§ WHAT THE TASK REQUIRES
Return each entry word for word and skip its pictures.

....................

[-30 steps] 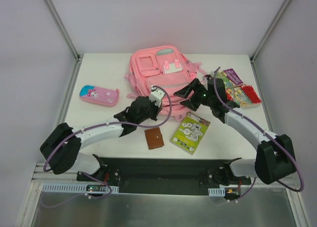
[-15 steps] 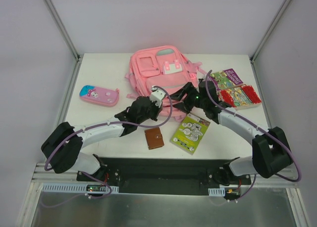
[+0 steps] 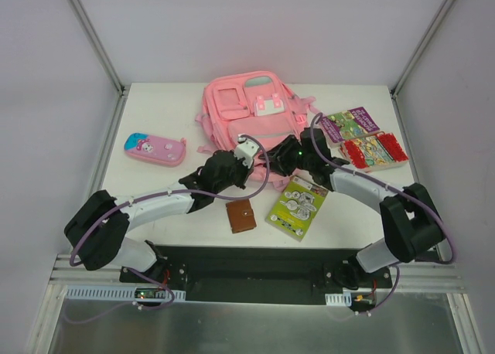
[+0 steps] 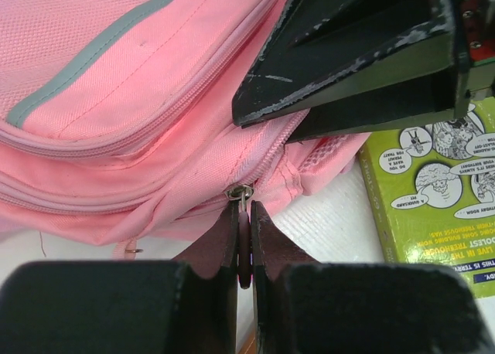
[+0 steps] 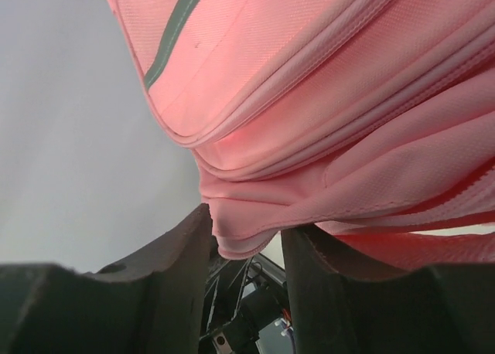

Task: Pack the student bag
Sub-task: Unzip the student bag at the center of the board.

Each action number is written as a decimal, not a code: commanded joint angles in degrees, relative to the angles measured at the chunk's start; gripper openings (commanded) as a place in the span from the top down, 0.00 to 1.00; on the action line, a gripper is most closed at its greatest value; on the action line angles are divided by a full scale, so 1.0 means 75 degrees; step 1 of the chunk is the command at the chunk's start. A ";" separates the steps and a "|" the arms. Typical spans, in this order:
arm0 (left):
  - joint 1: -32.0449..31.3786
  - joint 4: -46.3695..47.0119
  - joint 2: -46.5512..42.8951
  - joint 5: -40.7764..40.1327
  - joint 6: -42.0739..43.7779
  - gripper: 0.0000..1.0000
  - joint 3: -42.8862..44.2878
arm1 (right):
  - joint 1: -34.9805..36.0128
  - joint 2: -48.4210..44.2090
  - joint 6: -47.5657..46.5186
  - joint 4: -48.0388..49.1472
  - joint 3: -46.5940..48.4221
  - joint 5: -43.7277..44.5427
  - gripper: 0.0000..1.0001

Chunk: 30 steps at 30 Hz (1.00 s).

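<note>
Clamps left gripper fully shut on zipper pull at near edge of student bag. Sets right gripper part open astride a fold of the bag's pink fabric; cannot tell if squeezed. Finds bag lying flat at back-centre of table. Spots green booklet and brown wallet just beside its near edge, pencil case well left.

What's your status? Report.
Left jaws shut on zipper pull. Right jaws around a fold of student bag, grip unclear. Green book close beside, clear of zipper.
</note>
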 commanded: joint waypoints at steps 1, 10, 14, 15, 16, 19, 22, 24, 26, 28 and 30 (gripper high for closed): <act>-0.0044 0.1218 -0.0297 0.0433 0.0203 1.00 0.0058 | 0.0073 0.0433 0.0140 0.0285 0.0562 0.0324 0.57; -0.0044 0.1289 -0.0379 0.0480 0.0274 1.00 -0.0141 | 0.0015 0.0481 -0.0082 0.0519 0.0540 0.0381 0.99; -0.0044 0.1113 -0.0426 -0.0596 0.0344 1.00 -0.0247 | -0.0091 -0.0103 -0.0550 0.0227 0.0551 0.0837 0.99; 0.0014 0.1008 -0.0437 -0.0935 0.0332 1.00 -0.0236 | -0.0161 -0.0209 -0.0621 0.0122 0.0551 0.0897 0.99; 0.0154 0.0868 -0.0461 -0.1020 0.0239 1.00 -0.0282 | -0.0289 -0.0315 -0.0692 0.0075 0.0574 0.0932 0.99; 0.0553 0.0808 -0.0589 -0.0799 -0.0157 1.00 -0.0527 | -0.0617 -0.0632 -0.0938 -0.0195 0.0715 0.0968 0.99; 0.1174 0.0808 -0.0730 -0.0599 -0.0336 1.00 -0.0715 | -0.0817 -0.0773 -0.1172 -0.0465 0.0926 0.0792 0.99; 0.1479 0.0726 -0.0742 -0.0587 -0.0289 1.00 -0.0705 | -0.0841 -0.0843 -0.1289 -0.0593 0.0996 0.0780 0.99; 0.1934 0.0563 -0.0719 -0.0552 -0.0440 1.00 -0.0623 | -0.0829 -0.0902 -0.1302 -0.0606 0.1008 0.0757 0.99; 0.2287 0.0492 -0.0637 -0.0272 -0.0651 1.00 -0.0506 | -0.0829 -0.0949 -0.1313 -0.0606 0.1020 0.0745 0.99; 0.2638 0.0316 -0.0532 -0.0106 -0.0675 1.00 -0.0377 | -0.0841 -0.0960 -0.1325 -0.0617 0.1020 0.0710 0.99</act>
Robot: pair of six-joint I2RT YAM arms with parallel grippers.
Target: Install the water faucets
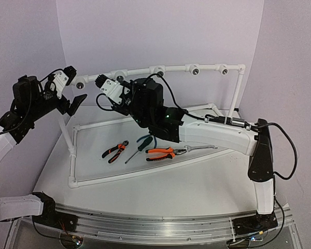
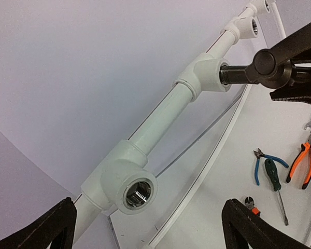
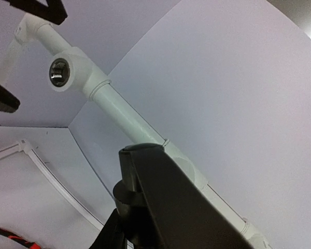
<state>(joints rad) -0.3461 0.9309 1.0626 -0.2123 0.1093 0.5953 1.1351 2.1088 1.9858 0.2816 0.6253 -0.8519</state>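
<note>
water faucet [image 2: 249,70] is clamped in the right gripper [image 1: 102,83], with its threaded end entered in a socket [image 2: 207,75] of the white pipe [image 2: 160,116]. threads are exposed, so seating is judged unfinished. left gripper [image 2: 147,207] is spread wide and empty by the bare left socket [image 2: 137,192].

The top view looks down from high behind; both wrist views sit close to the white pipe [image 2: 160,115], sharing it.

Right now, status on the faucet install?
Left gripper open at empty socket. Right gripper shut on faucet, threads at mouth of next socket. Pliers on table, not blocking.
</note>
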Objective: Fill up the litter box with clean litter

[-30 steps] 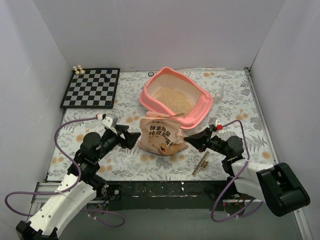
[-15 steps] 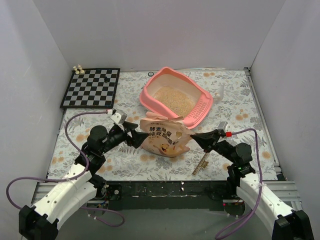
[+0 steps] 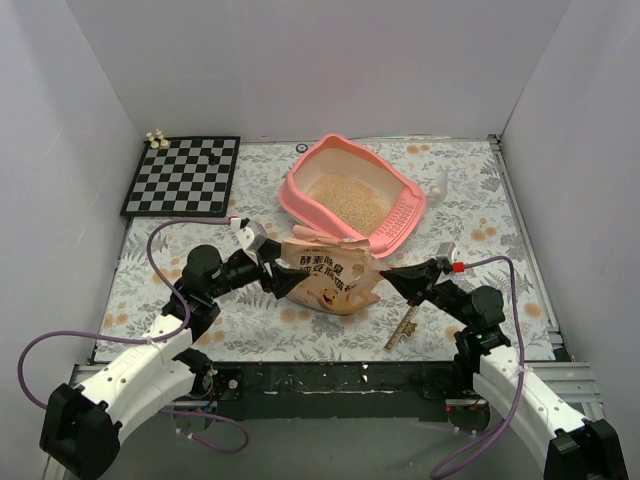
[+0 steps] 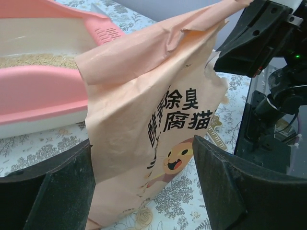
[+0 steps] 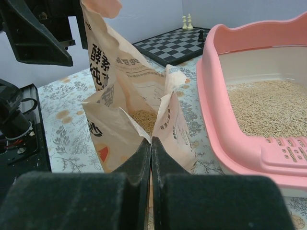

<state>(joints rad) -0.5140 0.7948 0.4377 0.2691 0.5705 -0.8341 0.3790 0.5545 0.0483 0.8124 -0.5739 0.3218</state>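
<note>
While the litter box [image 3: 404, 215] sits upper centre in the overhead view, it holds only a shallow layer of litter [image 3: 348, 198] across its floor, so filling looks part done at best. Directly below it in that frame stands the paper bag [image 3: 328, 278], its torn top flap reaching the box's near rim. The right wrist view shows more granules down inside the open mouth.

The right gripper [image 5: 151, 143] has its jaws pressed together on a thin flap of the bag's torn edge. The left gripper [image 4: 141, 158] is spread wide, one finger on each side of the bag's other flank. I cannot tell whether either pad touches the paper.

The step in hand appears to be getting a two-sided hold so the bag can be lifted and tipped. The left jaws should close low on the bag, since the paper is limp and the pinched flap could tear under the full weight. The mouth should then be brought over the rim before the base is raised, slowly, so the granules land inside.

A checkerboard [image 3: 182, 176] lies at upper left and a narrow tan strip [image 3: 403, 327] at lower right.
</note>
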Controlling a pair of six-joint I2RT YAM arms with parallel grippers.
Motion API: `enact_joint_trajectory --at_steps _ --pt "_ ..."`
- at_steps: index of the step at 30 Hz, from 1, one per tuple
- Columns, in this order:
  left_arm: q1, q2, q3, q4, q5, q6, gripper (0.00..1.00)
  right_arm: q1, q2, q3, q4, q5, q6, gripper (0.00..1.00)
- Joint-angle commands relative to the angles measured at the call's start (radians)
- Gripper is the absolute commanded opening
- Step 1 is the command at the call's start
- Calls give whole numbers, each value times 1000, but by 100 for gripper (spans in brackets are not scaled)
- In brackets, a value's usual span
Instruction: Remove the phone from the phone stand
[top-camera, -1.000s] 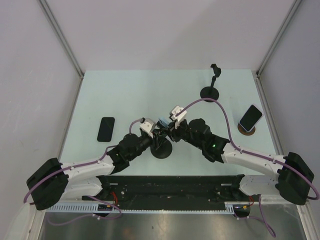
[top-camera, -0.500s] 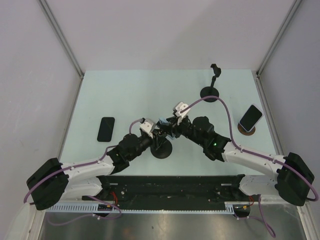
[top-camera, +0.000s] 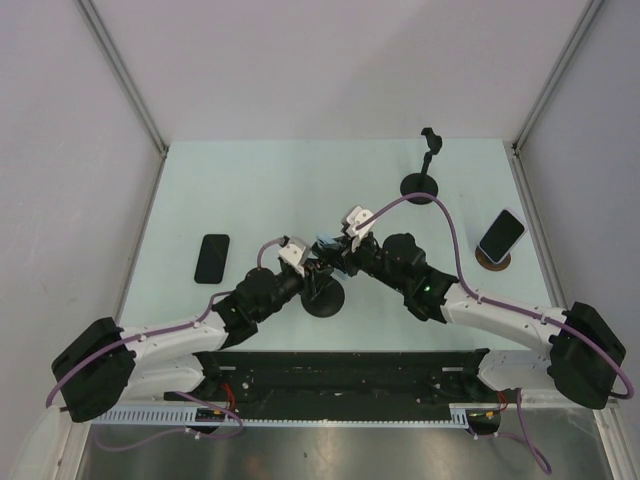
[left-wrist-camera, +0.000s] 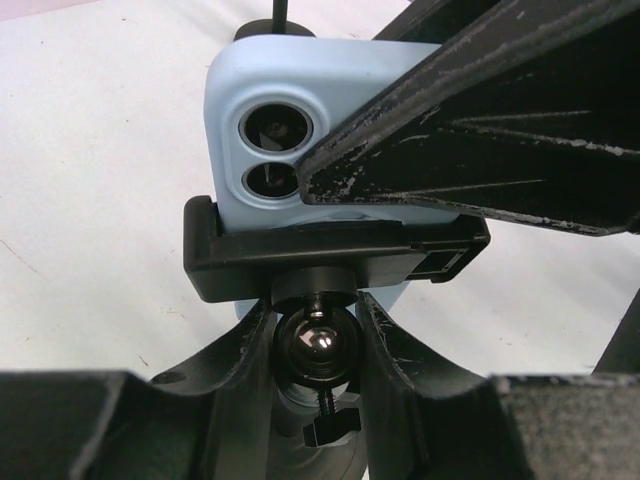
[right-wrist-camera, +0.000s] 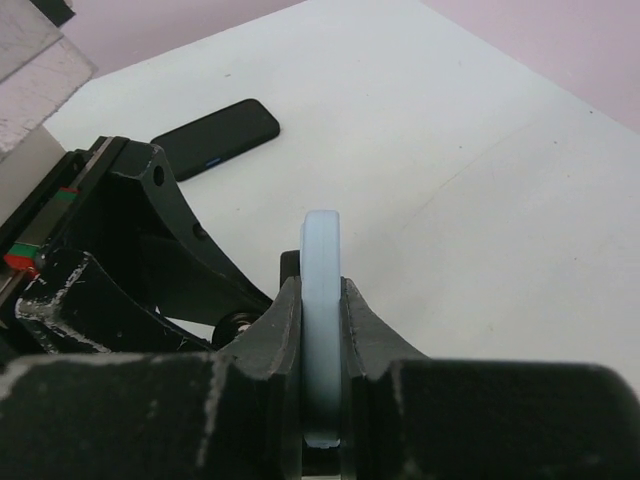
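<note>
Pinching the light-blue phone (right-wrist-camera: 322, 245) front and back, the right gripper (right-wrist-camera: 322, 298) holds it in the phone stand (left-wrist-camera: 250, 255), mid-table; the left gripper (left-wrist-camera: 318, 318) seems clamped round the stand's ball joint (left-wrist-camera: 315, 345).

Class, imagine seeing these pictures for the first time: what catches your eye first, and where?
A light blue phone sits clamped in the phone stand at the table's centre. The right gripper pinches it, while the left gripper grips the stand's neck below.
</note>
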Motion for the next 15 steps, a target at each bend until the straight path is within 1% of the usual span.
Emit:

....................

§ EXERCISE ANSWER
[-30 steps] 
[-15 steps] 
[+0 steps] 
[+0 steps] 
[+0 steps] 

Task: Pack the student bag
Sub-task: Unzip the student bag at the center of the board.

Each action number is written as a decimal, not a code: commanded joint angles in degrees, relative to the angles measured at the chunk's start; gripper openings (commanded) as a place in the span from the top down, 0.00 to 1.00; on the action line, a gripper is most closed at its greatest value; on the action line angles are divided by a full scale, so 1.0 means 75 degrees; step 1 of the chunk is the command at the chunk's start. A ";" separates the steps and a "|" the arms. Typical spans, in this order:
arm0 (left):
  - joint 1: -32.0449..31.3786
  - joint 4: -46.3695..47.0119
  - joint 2: -46.5512..42.8951
  - joint 5: -40.7764..40.1327
  - joint 6: -42.0739..43.7779
  - gripper: 0.0000..1.0000
  - joint 3: -42.8862..44.2878
arm1 (right):
  - joint 1: -34.9805..36.0128
  - joint 2: -48.4210..44.2090
  - joint 6: -47.5657..46.5186
  - joint 4: -48.0388..49.1472
  - joint 3: -46.5940..48.4221
  - joint 5: -43.7277..44.5427
  - gripper: 0.0000..1.0001

Chunk: 30 steps at 30 Hz (1.00 s).

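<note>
Clamps left gripper fully shut on zipper pull at near edge of student bag. Sets right gripper part open astride a fold of the bag's pink fabric; cannot tell if squeezed. Finds bag lying flat at back-centre of table. Spots green booklet and brown wallet just beside its near edge, pencil case well left.

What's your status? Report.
Left jaws shut on zipper pull. Right jaws around a fold of student bag, grip unclear. Green book close beside, clear of zipper.
</note>
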 commanded: joint waypoints at steps 1, 10, 14, 15, 16, 19, 22, 24, 26, 28 and 30 (gripper high for closed): <act>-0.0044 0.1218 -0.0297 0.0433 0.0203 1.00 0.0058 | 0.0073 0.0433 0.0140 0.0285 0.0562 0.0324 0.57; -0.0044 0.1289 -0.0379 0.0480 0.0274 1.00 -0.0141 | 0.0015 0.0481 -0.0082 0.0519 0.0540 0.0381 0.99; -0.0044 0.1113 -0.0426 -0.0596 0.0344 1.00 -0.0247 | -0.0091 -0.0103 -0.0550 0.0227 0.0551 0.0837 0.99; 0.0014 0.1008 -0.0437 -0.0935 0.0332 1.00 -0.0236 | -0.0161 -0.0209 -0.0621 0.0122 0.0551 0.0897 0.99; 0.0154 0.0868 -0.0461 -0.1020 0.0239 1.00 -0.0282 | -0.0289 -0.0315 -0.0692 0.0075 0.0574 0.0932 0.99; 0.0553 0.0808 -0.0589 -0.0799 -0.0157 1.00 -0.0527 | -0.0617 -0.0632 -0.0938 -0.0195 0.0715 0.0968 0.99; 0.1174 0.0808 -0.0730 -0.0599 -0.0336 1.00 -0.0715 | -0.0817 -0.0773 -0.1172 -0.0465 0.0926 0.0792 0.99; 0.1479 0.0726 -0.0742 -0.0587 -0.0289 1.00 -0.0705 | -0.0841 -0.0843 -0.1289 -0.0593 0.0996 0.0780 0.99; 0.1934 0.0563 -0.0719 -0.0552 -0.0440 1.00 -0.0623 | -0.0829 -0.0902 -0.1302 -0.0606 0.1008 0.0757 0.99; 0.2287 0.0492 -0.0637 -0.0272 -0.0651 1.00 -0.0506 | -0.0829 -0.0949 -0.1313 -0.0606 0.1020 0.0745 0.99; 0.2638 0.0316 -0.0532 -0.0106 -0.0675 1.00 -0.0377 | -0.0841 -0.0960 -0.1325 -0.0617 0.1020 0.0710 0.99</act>
Robot: pair of six-joint I2RT YAM arms with parallel grippers.
Target: Install the water faucets
<state>(joints rad) -0.3461 0.9309 1.0626 -0.2123 0.1093 0.5953 1.1351 2.1088 1.9858 0.2816 0.6253 -0.8519</state>
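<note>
water faucet [image 2: 249,70] is clamped in the right gripper [image 1: 102,83], with its threaded end entered in a socket [image 2: 207,75] of the white pipe [image 2: 160,116]. threads are exposed, so seating is judged unfinished. left gripper [image 2: 147,207] is spread wide and empty by the bare left socket [image 2: 137,192].

The top view looks down from high behind; both wrist views sit close to the white pipe [image 2: 160,115], sharing it.

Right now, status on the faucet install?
Left gripper open at empty socket. Right gripper shut on faucet, threads at mouth of next socket. Pliers on table, not blocking.
</note>
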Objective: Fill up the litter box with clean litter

[-30 steps] 
[-15 steps] 
[+0 steps] 
[+0 steps] 
[+0 steps] 

<state>(joints rad) -0.5140 0.7948 0.4377 0.2691 0.5705 -0.8341 0.3790 0.5545 0.0483 0.8124 -0.5739 0.3218</state>
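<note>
While the litter box [image 3: 404, 215] sits upper centre in the overhead view, it holds only a shallow layer of litter [image 3: 348, 198] across its floor, so filling looks part done at best. Directly below it in that frame stands the paper bag [image 3: 328, 278], its torn top flap reaching the box's near rim. The right wrist view shows more granules down inside the open mouth.

The right gripper [image 5: 151, 143] has its jaws pressed together on a thin flap of the bag's torn edge. The left gripper [image 4: 141, 158] is spread wide, one finger on each side of the bag's other flank. I cannot tell whether either pad touches the paper.

The step in hand appears to be getting a two-sided hold so the bag can be lifted and tipped. The left jaws should close low on the bag, since the paper is limp and the pinched flap could tear under the full weight. The mouth should then be brought over the rim before the base is raised, slowly, so the granules land inside.

A checkerboard [image 3: 182, 176] lies at upper left and a narrow tan strip [image 3: 403, 327] at lower right.
</note>
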Controlling a pair of six-joint I2RT YAM arms with parallel grippers.
Motion API: `enact_joint_trajectory --at_steps _ --pt "_ ..."`
- at_steps: index of the step at 30 Hz, from 1, one per tuple
- Columns, in this order:
  left_arm: q1, q2, q3, q4, q5, q6, gripper (0.00..1.00)
  right_arm: q1, q2, q3, q4, q5, q6, gripper (0.00..1.00)
- Joint-angle commands relative to the angles measured at the call's start (radians)
- Gripper is the absolute commanded opening
- Step 1 is the command at the call's start
- Calls give whole numbers, each value times 1000, but by 100 for gripper (spans in brackets are not scaled)
- In brackets, a value's usual span
Instruction: Remove the phone from the phone stand
[top-camera, -1.000s] 
[top-camera, -0.500s] 
[top-camera, +0.000s] 
[left-wrist-camera, +0.000s] 
[right-wrist-camera, +0.000s] 
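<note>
Pinching the light-blue phone (right-wrist-camera: 322, 245) front and back, the right gripper (right-wrist-camera: 322, 298) holds it in the phone stand (left-wrist-camera: 250, 255), mid-table; the left gripper (left-wrist-camera: 318, 318) seems clamped round the stand's ball joint (left-wrist-camera: 315, 345).

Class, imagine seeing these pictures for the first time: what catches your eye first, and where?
A light blue phone sits clamped in the phone stand at the table's centre. The right gripper pinches it, while the left gripper grips the stand's neck below.
</note>
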Motion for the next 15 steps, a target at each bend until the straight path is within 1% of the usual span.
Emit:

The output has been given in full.